▶ **What is needed**: Reproduce the data below in full and exclude every picture.

*** Block opens ***

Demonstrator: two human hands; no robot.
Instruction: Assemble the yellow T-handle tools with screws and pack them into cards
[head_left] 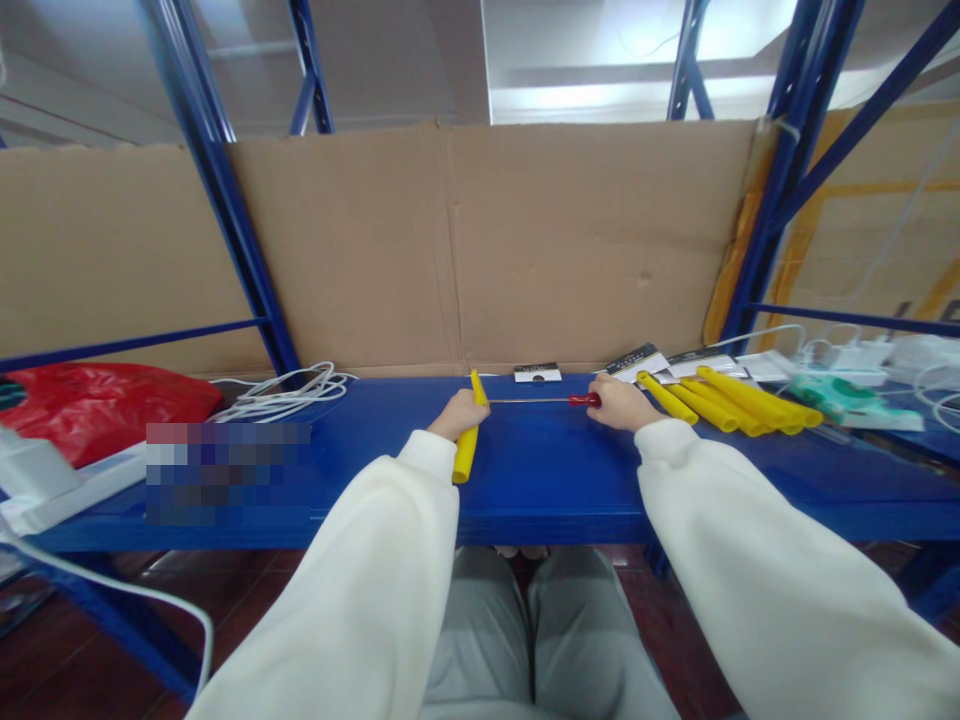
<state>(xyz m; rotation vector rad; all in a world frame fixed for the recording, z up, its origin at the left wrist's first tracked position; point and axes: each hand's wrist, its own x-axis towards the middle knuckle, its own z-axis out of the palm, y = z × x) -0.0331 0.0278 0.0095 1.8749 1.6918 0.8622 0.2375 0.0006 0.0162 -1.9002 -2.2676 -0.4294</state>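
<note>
My left hand is closed around a yellow plastic tube, which stands slanted with its wide end toward me. In my right hand is the red handle of a screwdriver. Its long thin shaft runs level to the left and meets the yellow tube beside my left fingers; whether the tip goes into the tube I cannot tell. Just right of my right hand lie several more yellow tubes, side by side. Black-and-white cards lie behind them, and another card is at the table's back.
The blue tabletop ends at a cardboard wall between blue posts. To the left are a red plastic bag, coiled white cable and a white power strip. A green-and-white packet and chargers lie at the far right.
</note>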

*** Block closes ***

▶ **Written solution**:
Demonstrator: two human hands; no robot.
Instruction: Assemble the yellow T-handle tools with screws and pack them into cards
[head_left] 
<state>(xyz m; rotation vector rad; all in a world frame fixed for the recording, z up, its origin at the left wrist's first tracked position; point and axes: each hand's wrist, its own x-axis towards the middle knuckle, its own z-axis out of the palm, y = z × x) -0.0331 0.0278 0.0095 1.8749 1.6918 0.8622 0.2375 0.0006 0.0162 -1.9002 -2.2676 -0.4294</state>
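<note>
My left hand is closed around a yellow plastic tube, which stands slanted with its wide end toward me. In my right hand is the red handle of a screwdriver. Its long thin shaft runs level to the left and meets the yellow tube beside my left fingers; whether the tip goes into the tube I cannot tell. Just right of my right hand lie several more yellow tubes, side by side. Black-and-white cards lie behind them, and another card is at the table's back.
The blue tabletop ends at a cardboard wall between blue posts. To the left are a red plastic bag, coiled white cable and a white power strip. A green-and-white packet and chargers lie at the far right.
</note>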

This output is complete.